Thought I'd mention a couple of anatomy facts that might help to make your poses a little more believable (if you're going for believable).

It's physically impossible to lift your arm higher then horizontal without also raising your shoulder. (This is because there's a little ridge on your upper arm bone (humerus) that connects to your shoulder blade at horizontal and pushes it up when you go higher)

There's a tendon in your pelvis that tilts your pelvis forwards when you try and reach behind you with your leg.

In a non cartoon human, the rib cage is a fairly solid structure so any bending and twisting is usually happening in the lower back, the neck, and in the shoulders. (so don't try to bend the rib cage in half, bend as far as you can with shoulders and stomach and neck.) So make your line of action, but then be aware of where the flexibility comes in when fleshing out the anatomy on top of the line of action. (The shoulders are super bendy, so they often disguise how stiff the rip cage is, because they cover the top part of it)

hope that's useful to some of you. :)

(sorry for my weak tablet drawings, but it's easier to jot out a sketch then find a suitable copywrite free image, so don't trust my crappy drawings stand up and test this stuff out on your own body, or do an image search for yoga and draw on top of it)

Aug '09 Oh, update! check the comments to see what my mom has to say :)

Ian Here - I like this post so much I'm adding it as a resource to the character posing section, thanks Alonso


Ian said...

Weak Tablet Drawings?!?!?!? I think NOT.

Awsome post Alonso.
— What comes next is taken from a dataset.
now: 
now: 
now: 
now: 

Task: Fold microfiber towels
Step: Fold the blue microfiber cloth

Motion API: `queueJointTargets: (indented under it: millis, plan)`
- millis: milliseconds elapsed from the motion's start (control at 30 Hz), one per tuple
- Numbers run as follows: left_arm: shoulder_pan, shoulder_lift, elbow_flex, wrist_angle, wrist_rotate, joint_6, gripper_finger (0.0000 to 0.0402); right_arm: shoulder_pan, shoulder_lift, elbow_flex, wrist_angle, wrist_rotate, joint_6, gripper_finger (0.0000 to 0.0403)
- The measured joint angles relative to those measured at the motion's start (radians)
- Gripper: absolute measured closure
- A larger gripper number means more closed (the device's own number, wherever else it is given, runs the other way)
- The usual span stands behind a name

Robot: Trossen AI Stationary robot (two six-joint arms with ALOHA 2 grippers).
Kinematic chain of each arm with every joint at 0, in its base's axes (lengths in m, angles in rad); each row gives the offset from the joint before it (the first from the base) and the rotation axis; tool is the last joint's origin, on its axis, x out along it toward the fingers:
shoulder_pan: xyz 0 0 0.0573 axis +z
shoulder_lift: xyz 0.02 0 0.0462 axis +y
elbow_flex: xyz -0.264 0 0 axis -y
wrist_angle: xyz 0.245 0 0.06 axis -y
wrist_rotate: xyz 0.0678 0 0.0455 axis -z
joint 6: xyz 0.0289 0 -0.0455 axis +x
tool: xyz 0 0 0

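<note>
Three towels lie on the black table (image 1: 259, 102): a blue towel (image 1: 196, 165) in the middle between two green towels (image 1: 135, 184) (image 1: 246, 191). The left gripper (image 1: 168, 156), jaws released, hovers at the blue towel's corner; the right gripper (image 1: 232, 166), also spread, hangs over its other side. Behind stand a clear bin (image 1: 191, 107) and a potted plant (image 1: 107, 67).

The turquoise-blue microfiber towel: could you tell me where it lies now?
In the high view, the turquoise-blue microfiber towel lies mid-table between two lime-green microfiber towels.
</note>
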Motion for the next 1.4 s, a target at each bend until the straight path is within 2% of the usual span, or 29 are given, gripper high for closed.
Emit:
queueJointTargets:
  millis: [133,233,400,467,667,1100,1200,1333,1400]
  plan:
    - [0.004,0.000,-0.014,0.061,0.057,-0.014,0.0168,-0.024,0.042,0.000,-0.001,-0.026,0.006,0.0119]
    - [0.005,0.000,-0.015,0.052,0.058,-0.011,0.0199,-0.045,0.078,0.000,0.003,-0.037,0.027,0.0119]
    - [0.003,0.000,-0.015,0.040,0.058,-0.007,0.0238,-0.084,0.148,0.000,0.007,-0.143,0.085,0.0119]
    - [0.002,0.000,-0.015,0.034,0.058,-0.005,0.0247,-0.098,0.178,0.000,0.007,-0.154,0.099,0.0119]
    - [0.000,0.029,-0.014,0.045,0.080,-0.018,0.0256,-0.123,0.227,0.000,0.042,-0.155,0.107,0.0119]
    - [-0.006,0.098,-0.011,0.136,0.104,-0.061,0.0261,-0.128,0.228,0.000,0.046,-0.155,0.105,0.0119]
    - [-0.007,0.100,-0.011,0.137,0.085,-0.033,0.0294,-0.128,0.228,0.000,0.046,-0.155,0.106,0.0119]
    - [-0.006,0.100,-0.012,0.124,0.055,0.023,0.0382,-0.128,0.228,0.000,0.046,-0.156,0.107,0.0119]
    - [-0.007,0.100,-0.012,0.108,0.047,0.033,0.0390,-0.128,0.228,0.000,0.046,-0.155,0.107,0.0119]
And great advice.

It touches on something I've been thinking about a bit of late, that is the idea of a 3D rig being "off model".

I won't elaborate here though, I'm chewing on it for a future post :)
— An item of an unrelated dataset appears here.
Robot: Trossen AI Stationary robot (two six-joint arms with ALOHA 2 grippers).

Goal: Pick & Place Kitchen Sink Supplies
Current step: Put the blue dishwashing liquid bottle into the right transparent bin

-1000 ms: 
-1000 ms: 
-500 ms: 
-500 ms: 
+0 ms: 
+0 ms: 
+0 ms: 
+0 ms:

Thanks so much for posting.

Frank said...

Hey Alonso

Great post. Thank you so much. Excellent diagrams.

You touch on a few points that may lead us off into different directions.

The first being 'realism' in animation and its seeming conflict with the animation principle of Exaggeration. I think that would be an excellent post at some stage - the whole thing about how animators have the potential to make realism more entertaining and appealing without totally flipping Sir Isaac Newton and Henry Gray (Gray's Anatomy) in their respective graves.

Then there is the serendipity that your post occurs at the same time my first year animators are discovering 3D software and posing biped character rigs. I hope they read your post (AND leave a comment ;) ). There are some really useful and important points you make.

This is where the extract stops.